INFORMATION SUPPLIED.
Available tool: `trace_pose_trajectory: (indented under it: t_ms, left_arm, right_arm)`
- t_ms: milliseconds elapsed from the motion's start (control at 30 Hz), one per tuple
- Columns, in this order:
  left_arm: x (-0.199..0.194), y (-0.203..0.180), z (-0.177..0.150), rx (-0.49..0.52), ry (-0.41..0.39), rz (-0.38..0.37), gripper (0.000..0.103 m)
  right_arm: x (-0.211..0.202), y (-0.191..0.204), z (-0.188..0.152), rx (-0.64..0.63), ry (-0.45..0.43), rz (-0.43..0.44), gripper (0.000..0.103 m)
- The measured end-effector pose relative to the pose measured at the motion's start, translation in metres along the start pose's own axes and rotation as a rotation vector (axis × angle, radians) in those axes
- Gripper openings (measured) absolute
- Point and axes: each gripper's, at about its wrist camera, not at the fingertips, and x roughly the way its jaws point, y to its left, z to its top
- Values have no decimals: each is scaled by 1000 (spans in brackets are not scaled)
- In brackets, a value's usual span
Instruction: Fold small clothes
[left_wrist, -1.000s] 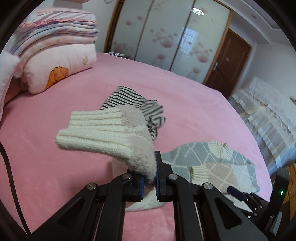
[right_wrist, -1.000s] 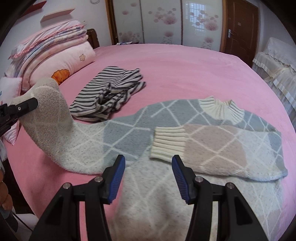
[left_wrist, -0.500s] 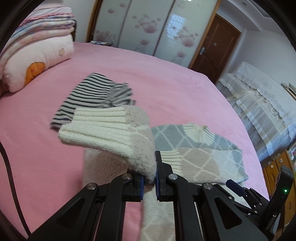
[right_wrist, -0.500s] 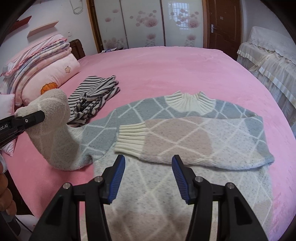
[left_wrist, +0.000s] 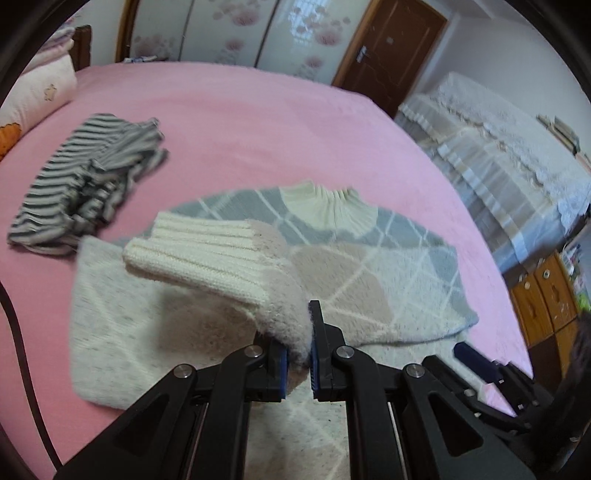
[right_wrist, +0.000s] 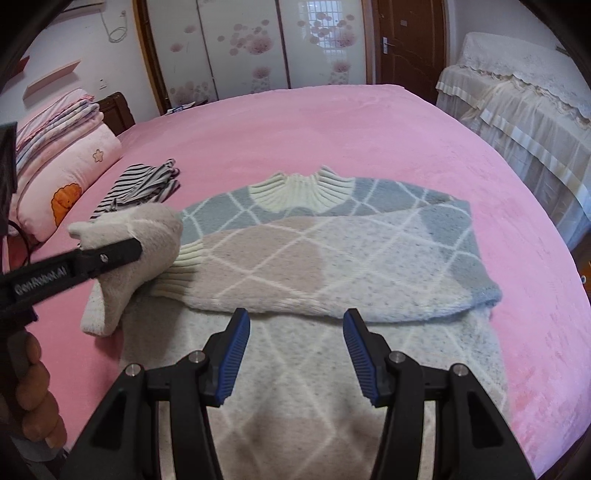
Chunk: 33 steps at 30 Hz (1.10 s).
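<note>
A small fuzzy sweater (right_wrist: 332, 251) in grey, beige and cream diamonds lies flat on the pink bed (right_wrist: 332, 122), collar away from me. Its right sleeve is folded across the chest, cuff (right_wrist: 181, 273) toward the left. My left gripper (left_wrist: 297, 354) is shut on the left sleeve (left_wrist: 229, 258) just behind its ribbed cream cuff and holds it raised over the sweater's left side; the right wrist view shows that sleeve (right_wrist: 147, 236) lifted. My right gripper (right_wrist: 291, 354) is open above the lower body of the sweater, with nothing between its fingers.
A crumpled black-and-white striped garment (left_wrist: 88, 173) lies left of the sweater. Pillows and folded bedding (right_wrist: 62, 166) are stacked at the far left. A second covered bed (right_wrist: 517, 92) stands to the right, wardrobe doors and a wooden door behind. A person's hand (right_wrist: 33, 391) grips the left tool.
My left gripper has carried the raised sleeve rightward and lower, over the sweater's body. The right gripper has shifted so the sweater sits centred ahead of it; its jaws stayed open.
</note>
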Motion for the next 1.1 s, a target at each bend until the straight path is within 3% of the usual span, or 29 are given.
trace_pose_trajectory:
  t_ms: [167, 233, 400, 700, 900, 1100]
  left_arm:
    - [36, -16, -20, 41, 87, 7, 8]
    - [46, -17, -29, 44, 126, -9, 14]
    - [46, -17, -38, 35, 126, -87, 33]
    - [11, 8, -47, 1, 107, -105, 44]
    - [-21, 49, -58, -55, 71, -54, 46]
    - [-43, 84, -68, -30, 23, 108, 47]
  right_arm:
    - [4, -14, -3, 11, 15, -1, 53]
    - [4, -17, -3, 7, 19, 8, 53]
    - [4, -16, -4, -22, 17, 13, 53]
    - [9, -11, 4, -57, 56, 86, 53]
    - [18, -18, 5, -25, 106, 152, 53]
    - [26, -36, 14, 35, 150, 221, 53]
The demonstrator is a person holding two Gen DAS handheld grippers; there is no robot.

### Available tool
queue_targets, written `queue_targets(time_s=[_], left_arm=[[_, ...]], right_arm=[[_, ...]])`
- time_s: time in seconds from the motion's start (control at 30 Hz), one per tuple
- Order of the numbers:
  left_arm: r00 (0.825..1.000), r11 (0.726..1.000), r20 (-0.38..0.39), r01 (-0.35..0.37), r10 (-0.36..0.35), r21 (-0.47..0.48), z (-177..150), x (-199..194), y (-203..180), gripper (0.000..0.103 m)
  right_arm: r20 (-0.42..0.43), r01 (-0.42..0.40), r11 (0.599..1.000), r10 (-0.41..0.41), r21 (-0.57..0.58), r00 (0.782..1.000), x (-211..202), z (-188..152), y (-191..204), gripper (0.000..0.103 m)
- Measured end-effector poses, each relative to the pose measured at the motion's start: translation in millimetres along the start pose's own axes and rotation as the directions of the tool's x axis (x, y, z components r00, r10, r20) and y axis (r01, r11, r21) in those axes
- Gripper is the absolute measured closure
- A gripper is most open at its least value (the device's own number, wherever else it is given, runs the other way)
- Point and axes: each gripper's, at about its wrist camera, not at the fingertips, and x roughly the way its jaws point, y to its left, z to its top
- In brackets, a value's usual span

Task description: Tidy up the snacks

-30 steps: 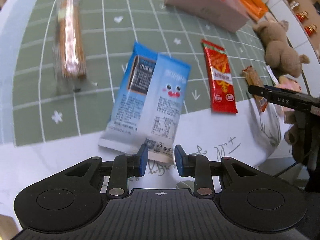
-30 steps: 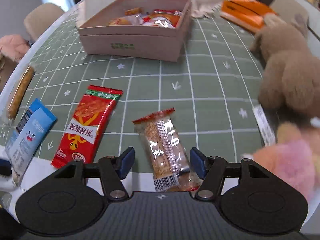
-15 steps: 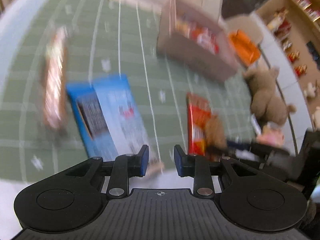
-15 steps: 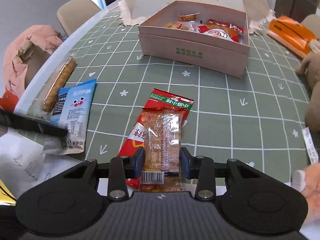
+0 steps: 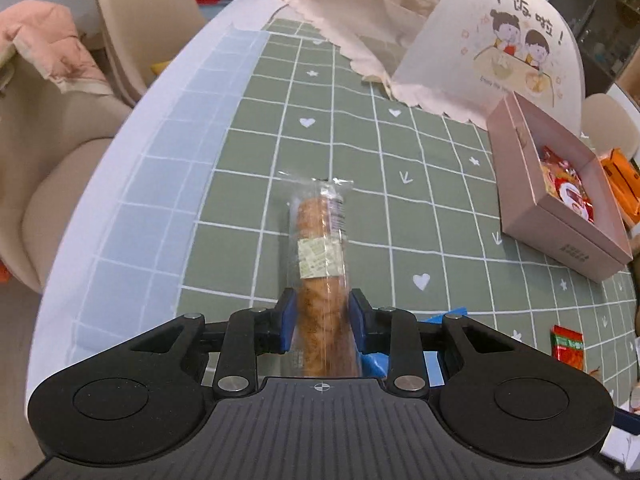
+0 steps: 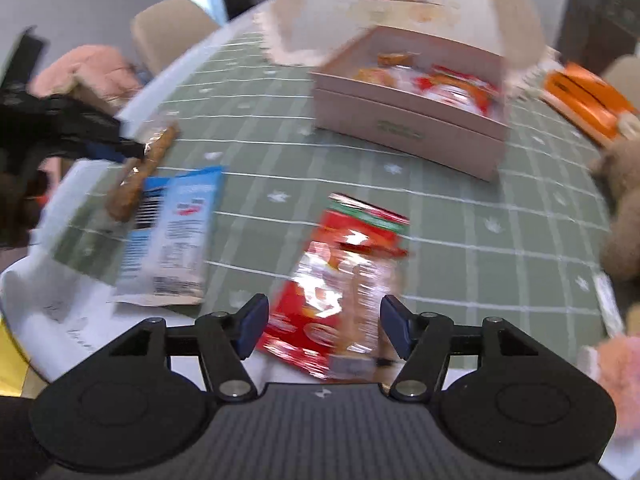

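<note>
My left gripper (image 5: 322, 316) is shut on a long brown baked stick in clear wrap (image 5: 322, 248), which points away over the green grid mat; it also shows in the right wrist view (image 6: 136, 176). My right gripper (image 6: 324, 324) is open. Between its jaws, blurred, lie a clear-wrapped snack bar (image 6: 362, 300) on a red snack packet (image 6: 340, 276). A blue packet (image 6: 176, 236) lies to the left. The pink box (image 6: 408, 128) with snacks inside stands open at the back, also in the left wrist view (image 5: 560, 208).
Orange packs (image 6: 588, 100) and a brown plush toy (image 6: 624, 216) sit at the right, a pink plush (image 6: 620, 364) at the near right. Beige chairs (image 5: 60, 184) stand past the table's left edge. The box lid (image 5: 496, 40) stands up behind the box.
My left gripper left the blue packet, swung left and closed on the baked stick. My right gripper, shut on the clear-wrapped bar half a second ago, has opened; the bar lies on the red packet.
</note>
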Motion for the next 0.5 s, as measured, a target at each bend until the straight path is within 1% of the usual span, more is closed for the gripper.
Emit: queue_targets(time_s=[0.1, 0.23, 0.3, 0.37, 0.43, 0.47, 0.5], left_arm=[[1.000, 1.000, -0.012, 0.016, -0.016, 0.001, -5.6, -2.2, -2.6, 0.071], [0.989, 0.993, -0.095, 0.116, -0.116, -0.010, -25.1, -14.2, 6.7, 0.072], [0.985, 0.992, -0.116, 0.127, -0.128, -0.018, -37.1, -22.1, 12.2, 0.072], [0.982, 0.990, -0.130, 0.132, -0.136, -0.039, -47.4, -27.2, 19.5, 0.072], [0.978, 0.987, -0.140, 0.145, -0.153, -0.065, -55.9, -32.2, 27.0, 0.072], [0.976, 0.986, -0.144, 0.151, -0.160, -0.075, -59.4, -34.2, 29.9, 0.072], [0.975, 0.985, -0.147, 0.155, -0.166, -0.081, -62.3, -35.6, 31.6, 0.072]], right_arm=[[-0.017, -0.061, 0.998, 0.061, -0.018, 0.998, 12.5, 12.9, 21.1, 0.041], [-0.055, -0.145, 0.989, 0.147, 0.041, 0.988, 34.0, 35.8, 42.0, 0.041], [-0.068, -0.180, 0.983, 0.182, 0.044, 0.981, 45.2, 45.5, 57.1, 0.040], [-0.077, -0.185, 0.983, 0.184, 0.001, 0.980, 56.7, 52.2, 76.3, 0.040], [-0.096, -0.173, 0.983, 0.167, -0.055, 0.981, 70.4, 54.5, 95.0, 0.040], [-0.108, -0.164, 0.984, 0.156, -0.074, 0.982, 76.2, 54.5, 101.4, 0.036], [-0.113, -0.152, 0.984, 0.142, -0.093, 0.983, 82.9, 55.1, 108.6, 0.028]])
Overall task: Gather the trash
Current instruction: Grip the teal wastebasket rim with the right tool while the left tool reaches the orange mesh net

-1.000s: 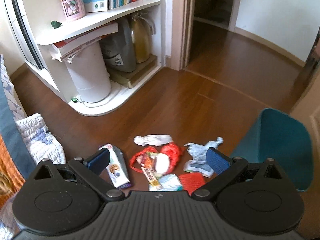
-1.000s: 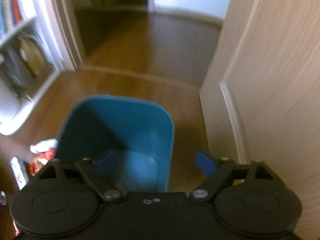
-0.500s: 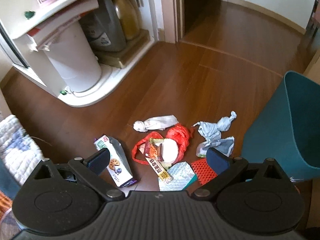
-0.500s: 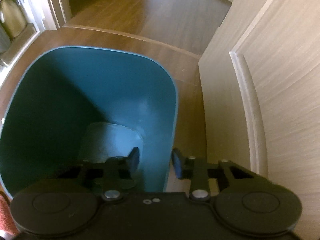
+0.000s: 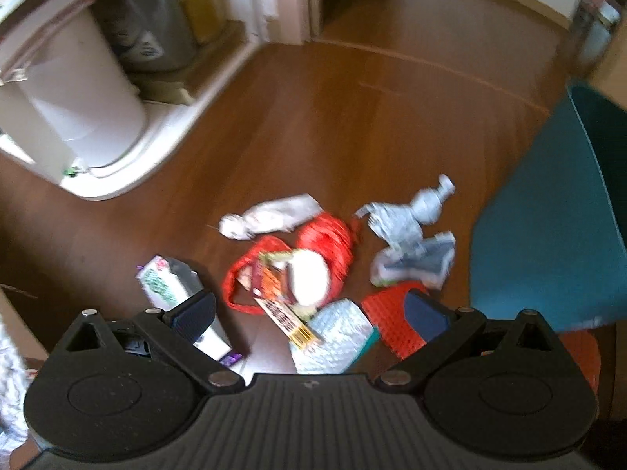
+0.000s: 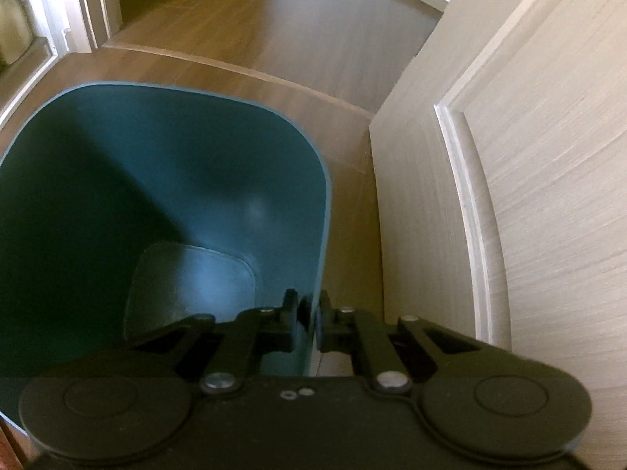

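1. My right gripper (image 6: 308,323) is clamped on the near wall of the teal trash bin (image 6: 164,180), one finger inside, one outside, pads pressed to the rim at about 6 o'clock of the bin's opening.
2. Looking down into the bin from the right wrist view: bare teal floor and dark inner walls are what I can see.
3. A pale wood-grain door panel (image 6: 529,196) stands just beside the bin at 3 o'clock; brown wood floor (image 6: 274,31) runs off toward 12 o'clock.
4. My left gripper (image 5: 309,315) hangs spread wide above the trash pile, blue pads well apart, nothing between them.
5. The pile lies on the wood floor right ahead of my left fingers: a red plastic bag (image 5: 329,243) at centre, with a white round item and a printed wrapper lying on it.
6. At 12 o'clock of the red bag, touching it or nearly so, a crumpled white wrapper (image 5: 270,215).
7. At 3 o'clock, crumpled grey-blue paper (image 5: 411,235).
8. At 9 o'clock, a small carton (image 5: 168,286), partly behind my left pad.
9. Nearest me, a silvery foil pouch (image 5: 337,337) and a red mesh piece (image 5: 392,313) beside it.
10. The teal bin shows at the left view's 3 o'clock edge, near the pile.
11. Far at 10 o'clock, a white bucket (image 5: 78,94) under a shelf, blurred.
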The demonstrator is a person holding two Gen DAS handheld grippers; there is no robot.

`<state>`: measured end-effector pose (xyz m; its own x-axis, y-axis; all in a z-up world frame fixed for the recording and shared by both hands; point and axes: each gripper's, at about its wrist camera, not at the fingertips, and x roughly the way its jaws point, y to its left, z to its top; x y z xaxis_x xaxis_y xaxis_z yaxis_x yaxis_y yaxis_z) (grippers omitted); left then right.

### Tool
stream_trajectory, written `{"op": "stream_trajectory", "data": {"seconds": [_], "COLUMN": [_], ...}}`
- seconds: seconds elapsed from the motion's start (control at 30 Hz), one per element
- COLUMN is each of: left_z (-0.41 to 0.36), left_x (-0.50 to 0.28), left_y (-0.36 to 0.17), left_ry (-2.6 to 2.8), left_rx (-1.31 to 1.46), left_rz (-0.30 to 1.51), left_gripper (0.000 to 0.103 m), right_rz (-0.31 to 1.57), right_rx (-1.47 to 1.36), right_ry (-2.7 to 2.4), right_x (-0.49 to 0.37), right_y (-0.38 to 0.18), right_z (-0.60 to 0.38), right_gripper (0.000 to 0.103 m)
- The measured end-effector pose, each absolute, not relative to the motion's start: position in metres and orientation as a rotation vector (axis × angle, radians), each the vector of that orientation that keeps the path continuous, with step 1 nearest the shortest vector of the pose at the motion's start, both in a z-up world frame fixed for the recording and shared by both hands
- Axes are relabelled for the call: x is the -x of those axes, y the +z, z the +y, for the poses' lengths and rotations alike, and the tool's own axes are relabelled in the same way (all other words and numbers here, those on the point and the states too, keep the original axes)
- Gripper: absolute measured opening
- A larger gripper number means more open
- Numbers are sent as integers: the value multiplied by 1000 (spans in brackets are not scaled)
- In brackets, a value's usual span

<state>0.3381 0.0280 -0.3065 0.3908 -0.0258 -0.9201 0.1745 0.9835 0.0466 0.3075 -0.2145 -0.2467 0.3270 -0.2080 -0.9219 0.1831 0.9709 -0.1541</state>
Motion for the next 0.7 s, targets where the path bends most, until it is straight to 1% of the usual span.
{"op": "stream_trajectory", "data": {"seconds": [0.1,0.23,0.37,0.53,0.7], "left_z": [16,-1,-16,-35,-38], "left_x": [-332,-326,-326,-346,-382], "left_y": [-323,-343,-356,-378,-422], "left_ry": [-192,-261,-308,-321,-256], "left_rx": [-173,-192,-189,-159,26], "left_rz": [1195,1232,1245,1264,1380], "left_gripper": [103,103,103,103,103], "right_rz": [1170,1086,1059,1059,1148], "right_rx": [-3,108,99,121,165], "right_ry": [-230,-235,-262,-251,-114], "right_x": [-307,-310,-315,-313,-321], "right_y": [-237,-223,-213,-201,-189], "right_z": [-215,-204,-213,-214,-225], "right_gripper": [2,2,1,0,2]}}
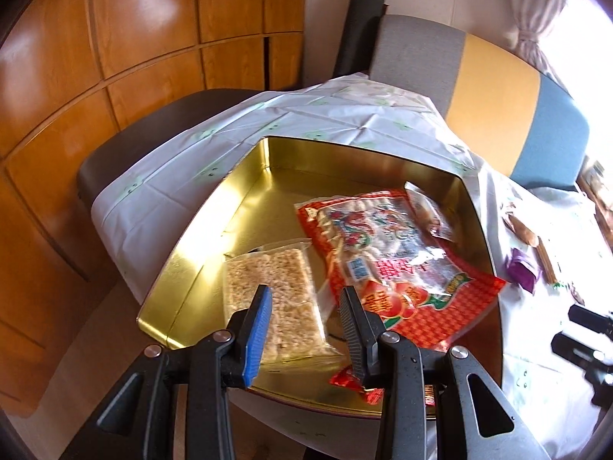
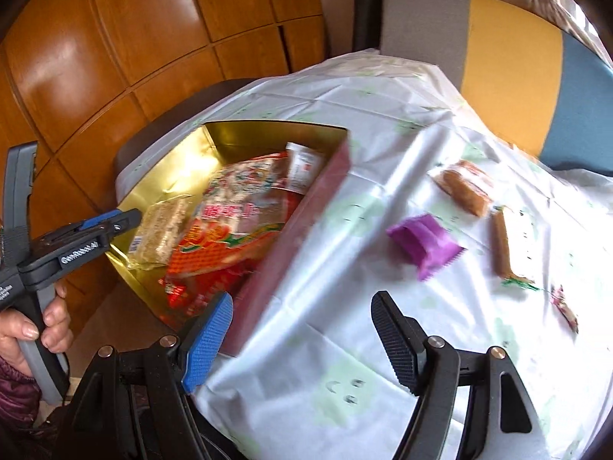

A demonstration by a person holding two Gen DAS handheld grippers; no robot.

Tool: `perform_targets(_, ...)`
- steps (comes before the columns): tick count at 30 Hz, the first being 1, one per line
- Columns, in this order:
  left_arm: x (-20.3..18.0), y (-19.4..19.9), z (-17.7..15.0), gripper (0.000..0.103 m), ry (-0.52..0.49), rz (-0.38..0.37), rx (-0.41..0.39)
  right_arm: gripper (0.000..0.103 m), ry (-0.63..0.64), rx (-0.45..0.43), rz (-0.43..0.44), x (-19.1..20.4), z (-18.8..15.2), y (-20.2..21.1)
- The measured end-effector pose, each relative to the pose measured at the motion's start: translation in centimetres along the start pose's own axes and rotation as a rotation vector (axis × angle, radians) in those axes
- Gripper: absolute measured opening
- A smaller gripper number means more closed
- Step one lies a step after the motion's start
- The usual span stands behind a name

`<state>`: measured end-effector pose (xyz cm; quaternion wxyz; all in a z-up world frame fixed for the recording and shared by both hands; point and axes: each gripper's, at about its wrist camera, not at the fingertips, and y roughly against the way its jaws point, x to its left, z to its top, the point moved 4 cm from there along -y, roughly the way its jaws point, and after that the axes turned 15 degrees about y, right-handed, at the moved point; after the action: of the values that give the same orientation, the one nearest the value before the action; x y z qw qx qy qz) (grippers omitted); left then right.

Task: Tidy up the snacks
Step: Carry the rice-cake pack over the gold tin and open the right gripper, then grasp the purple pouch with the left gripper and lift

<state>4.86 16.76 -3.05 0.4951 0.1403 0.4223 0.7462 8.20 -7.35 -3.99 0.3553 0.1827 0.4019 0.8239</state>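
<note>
The left gripper is held over the gold tin, jaws apart, nothing between them. The right gripper is spread wide over the tablecloth, empty. In the tin, one rice-cake pack, one red bag and one small packet are seen. Outside, one purple wrapper and two brown bars are seen near it.

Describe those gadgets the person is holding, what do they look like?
Each is a black plastic clamp with two fingers: one pad blue, the other black, both ribbed. Silver rivets pin the linkages. The left gripper has a grey trigger handle and white lettering. A dark purple quilted sleeve shows.
</note>
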Motion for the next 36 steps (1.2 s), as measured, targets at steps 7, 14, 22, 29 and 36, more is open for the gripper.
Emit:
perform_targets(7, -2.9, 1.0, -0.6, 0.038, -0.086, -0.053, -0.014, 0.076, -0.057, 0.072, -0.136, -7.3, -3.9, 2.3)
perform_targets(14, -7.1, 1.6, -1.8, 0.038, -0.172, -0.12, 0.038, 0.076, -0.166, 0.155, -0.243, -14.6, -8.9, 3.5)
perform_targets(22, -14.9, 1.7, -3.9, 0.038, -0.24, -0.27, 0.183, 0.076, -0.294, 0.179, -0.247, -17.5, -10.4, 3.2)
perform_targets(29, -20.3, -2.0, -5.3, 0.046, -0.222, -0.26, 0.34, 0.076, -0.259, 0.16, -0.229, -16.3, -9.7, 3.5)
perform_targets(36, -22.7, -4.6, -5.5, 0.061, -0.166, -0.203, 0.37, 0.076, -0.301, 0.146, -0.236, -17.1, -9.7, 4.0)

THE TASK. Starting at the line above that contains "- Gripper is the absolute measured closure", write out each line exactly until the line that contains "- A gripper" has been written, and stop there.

SOLUTION FOR THIS PROBLEM.
- Gripper is the absolute measured closure
- A gripper is most open at its least value (the device's own number, wherever else it is given, runs the other way)

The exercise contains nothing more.